§ **Work to be completed**
Each line in the data must be reproduced as written, except for any picture.

Supplied information Block Start

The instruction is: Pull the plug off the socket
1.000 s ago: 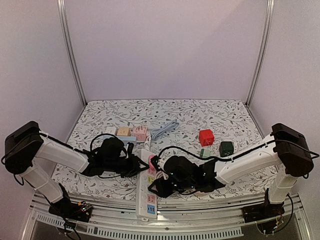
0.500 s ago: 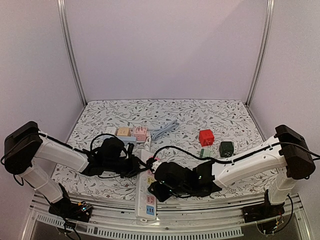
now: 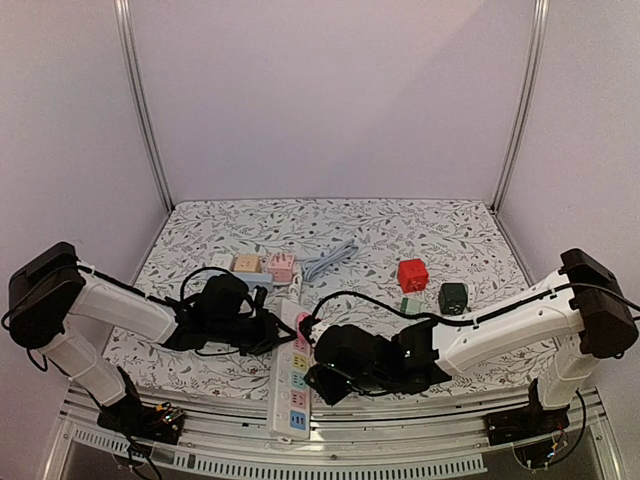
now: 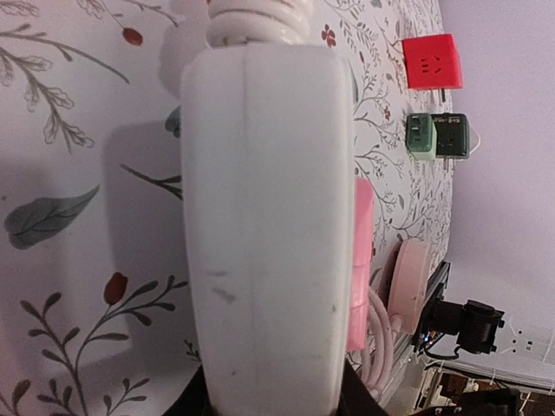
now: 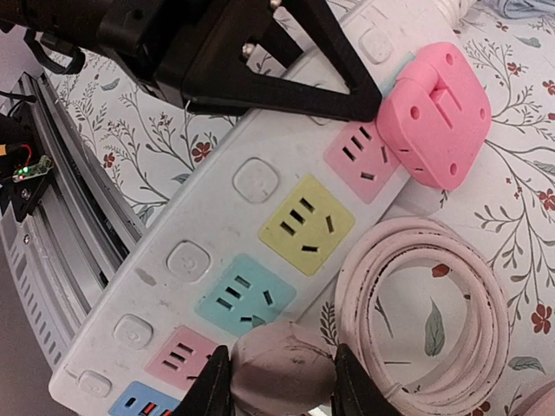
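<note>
Keeps right fingers (image 5: 213, 386) clamped on plug (image 5: 282, 368), left fingers (image 5: 286, 82) clamped on power strip (image 5: 217, 221); shifts plug toward left fingers, apparently clear of sockets (image 5: 299, 225).

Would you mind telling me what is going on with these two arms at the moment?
The two arms are working on a white power strip to get a plug out of it. The left gripper is clamped on the strip, steadying it. The right gripper is closed on a pale rounded plug at the strip's edge, beside a coiled pale cord. The sockets next to it are empty, so that plug looks to be out. A pink plug sits on the strip near the left gripper.
</note>
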Controlling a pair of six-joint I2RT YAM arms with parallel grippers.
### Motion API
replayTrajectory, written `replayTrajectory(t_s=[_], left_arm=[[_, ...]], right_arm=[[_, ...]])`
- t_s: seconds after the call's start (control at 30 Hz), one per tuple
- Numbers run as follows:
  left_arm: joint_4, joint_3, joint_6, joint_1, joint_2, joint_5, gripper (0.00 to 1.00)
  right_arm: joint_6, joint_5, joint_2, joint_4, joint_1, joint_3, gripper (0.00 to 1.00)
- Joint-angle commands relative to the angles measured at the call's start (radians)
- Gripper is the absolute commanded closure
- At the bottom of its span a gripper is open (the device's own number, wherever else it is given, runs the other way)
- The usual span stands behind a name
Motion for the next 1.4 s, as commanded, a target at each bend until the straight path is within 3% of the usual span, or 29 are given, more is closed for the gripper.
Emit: replayTrajectory(t_s=[0.0,0.5,0.77,1.37], left_arm=[[-0.055,-0.006,0.116,0.012,0.001,-0.054,0.79],[-0.056,-0.03,0.154,0.016,-0.122,-0.054,0.79],[-0.084,-0.034,0.179,0.032,-0.212,-0.019,0.79],[-0.025,-0.04,0.177,0.044,-0.244,0.085,0.78]], right_arm=[[-0.001,0.02,-0.058,-0.057,-0.015,-0.04,1.0],[0.041,0.069,-0.136,-0.074,-0.148,-0.191,1.0],[0.028,0.101,-0.216,-0.083,-0.289,-0.297,1.0],[-0.016,0.064,-0.267,-0.083,-0.649,-0.384,1.0]])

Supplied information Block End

§ **Task solution**
The instruction is: Pull the plug off the socket
1.000 s ago: 
0.500 s ago: 
now: 
now: 
now: 
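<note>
Keeps right fingers (image 5: 213, 386) clamped on plug (image 5: 282, 368), left fingers (image 5: 286, 82) clamped on power strip (image 5: 217, 221); shifts plug toward left fingers, apparently clear of sockets (image 5: 299, 225).

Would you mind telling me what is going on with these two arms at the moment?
The two arms are working on a white power strip to get a plug out of it. The left gripper is clamped on the strip, steadying it. The right gripper is closed on a pale rounded plug at the strip's edge, beside a coiled pale cord. The sockets next to it are empty, so that plug looks to be out. A pink plug sits on the strip near the left gripper.
</note>
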Controlling a pair of six-joint I2RT YAM arms with parallel grippers.
### Motion API
replayTrajectory, written `replayTrajectory(t_s=[_], left_arm=[[_, ...]], right_arm=[[_, ...]])`
- t_s: seconds after the call's start (control at 30 Hz), one per tuple
- Numbers run as follows:
  left_arm: joint_4, joint_3, joint_6, joint_1, joint_2, joint_5, gripper (0.00 to 1.00)
  right_arm: joint_6, joint_5, joint_2, joint_4, joint_1, joint_3, gripper (0.00 to 1.00)
- Joint-angle commands relative to the angles measured at the call's start (radians)
- Gripper is the absolute commanded closure
- At the bottom of its span a gripper is open (the device's own number, wherever else it is given, runs the other way)
- The usual span stands behind a name
Motion for the next 1.4 s, as commanded, a target at each bend until the straight path is within 3% of the usual span, or 29 are given, more is closed for the gripper.
Emit: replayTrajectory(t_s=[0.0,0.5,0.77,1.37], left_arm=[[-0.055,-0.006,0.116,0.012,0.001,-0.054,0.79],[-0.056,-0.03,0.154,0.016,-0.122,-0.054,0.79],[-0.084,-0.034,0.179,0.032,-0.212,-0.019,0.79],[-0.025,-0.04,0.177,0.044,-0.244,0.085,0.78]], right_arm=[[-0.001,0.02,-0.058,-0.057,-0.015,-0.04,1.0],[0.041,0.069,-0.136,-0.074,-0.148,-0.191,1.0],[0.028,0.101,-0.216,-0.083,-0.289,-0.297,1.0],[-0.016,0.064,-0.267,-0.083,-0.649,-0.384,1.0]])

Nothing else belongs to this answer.